Local membrane deformation and micro-injury lead to qualitatively different responses in osteoblasts

Micro-damage of bone tissue is known to regulate bone turnover. However, it is unknown if individual bone cells can differentiate between membrane deformation and micro-injury. We generated osteoblasts from mouse bone marrow or bone morphogenetic protein 2-transfected C2C12 cells. Single cells were mechanically stimulated by indentation with the atomic force microscopy probe with variable force load either resulting in membrane deformation only, or leading to membrane penetration and micro-injury. Changes in the cytosolic free calcium concentration ([Ca (2+)] (i)) in fluo4-AM loaded cells were analyzed. When deformation only was induced, it resulted in an immediate elevation of [Ca (2+)] (i) which was localized to the probe periphery.

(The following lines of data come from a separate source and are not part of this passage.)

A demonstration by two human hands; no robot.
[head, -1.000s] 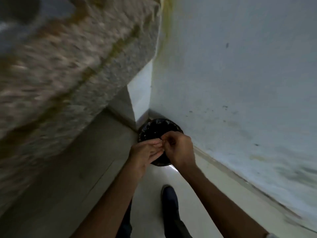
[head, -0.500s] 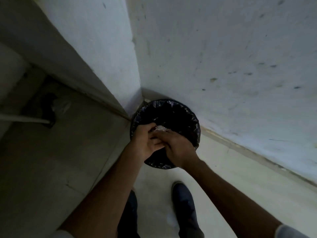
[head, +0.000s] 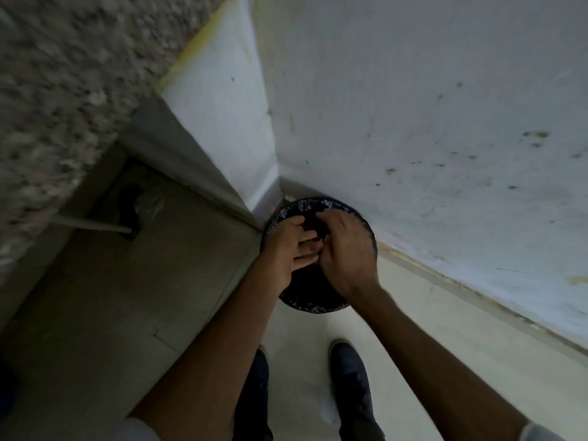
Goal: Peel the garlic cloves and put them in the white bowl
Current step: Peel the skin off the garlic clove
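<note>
The left hand [head: 288,249] lays straight fingers against the right hand [head: 348,253], whose curled fingers hide whether they hold anything. Both hang over the black-lined bin [head: 313,305].

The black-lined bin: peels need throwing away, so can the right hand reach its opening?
Probably yes: the right hand is directly over the bin, no lid shows on it, and only the left hand beside it shares the space.
</note>
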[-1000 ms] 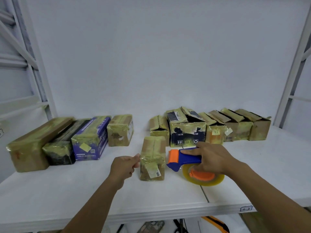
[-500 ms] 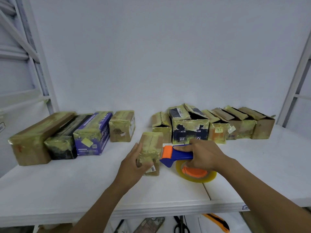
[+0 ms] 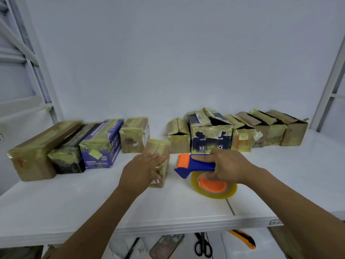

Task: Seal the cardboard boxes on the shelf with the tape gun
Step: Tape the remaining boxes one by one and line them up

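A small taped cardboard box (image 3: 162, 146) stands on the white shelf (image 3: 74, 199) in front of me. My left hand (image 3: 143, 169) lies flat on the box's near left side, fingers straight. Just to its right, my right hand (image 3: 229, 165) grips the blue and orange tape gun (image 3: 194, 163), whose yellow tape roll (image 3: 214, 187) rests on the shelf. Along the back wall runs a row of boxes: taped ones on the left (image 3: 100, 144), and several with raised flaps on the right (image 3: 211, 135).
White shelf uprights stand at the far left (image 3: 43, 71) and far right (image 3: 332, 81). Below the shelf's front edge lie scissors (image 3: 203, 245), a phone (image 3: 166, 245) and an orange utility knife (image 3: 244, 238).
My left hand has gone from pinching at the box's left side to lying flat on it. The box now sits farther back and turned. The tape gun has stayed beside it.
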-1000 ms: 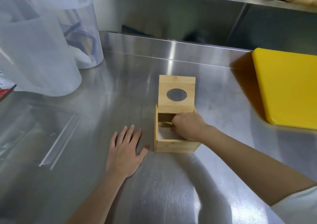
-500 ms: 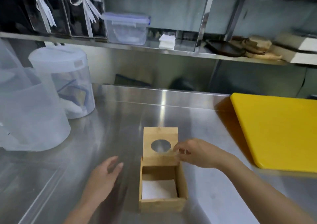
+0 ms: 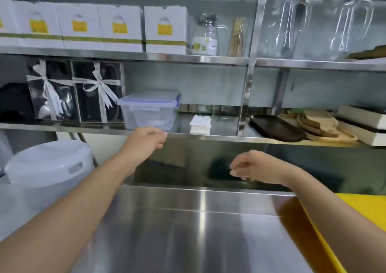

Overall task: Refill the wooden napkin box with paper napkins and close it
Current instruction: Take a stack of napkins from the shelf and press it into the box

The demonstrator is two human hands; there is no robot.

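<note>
View lifted off the box, left hand (image 3: 149, 138) raised to shelf edge (image 3: 208, 137), right hand (image 3: 252, 166) lower, both loosely curled, empty

white napkins (image 3: 200, 124), yellow board (image 3: 363, 208), white boxes (image 3: 166, 29) with yellow-green print.

Brushed, glossy steel counter (image 3: 188, 231) and steel shelf (image 3: 208, 137); at twelve o'clock on it a matt white paper napkin stack (image 3: 200, 124), at eleven o'clock a clear smooth plastic container (image 3: 149, 110), at two o'clock matt wooden trays (image 3: 321, 128)
</note>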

Multiple consecutive local Ca (2+) responses were induced by sequential application of low level forces, with characteristic recovery time of ~2 s. The duration of [Ca (2+)] (i) elevations was directly proportional to the tip-cell contact time. In contrast, cell micro-injury resulted in transient global elevations of [Ca (2+)] (i), the magnitude of which was independent of the tip-cell contact time. Sequential micro-injury of the same cell did not induce Ca (2+) response within 30 s of the first stimulation. Both local and global Ca (2+)elevations were blocked in Ca (2+)-free media or in the presence of stretch-activated channel blocker Gd (3+). In addition, amount of Ca (2+) released during global responses was significantly reduced in the presence of PLC inhibitor Et-18-OCH (3). Thus, we found qualitative differences in calcium responses to mechanical forces inducing only membrane deformation or deformation leading to micro-injury.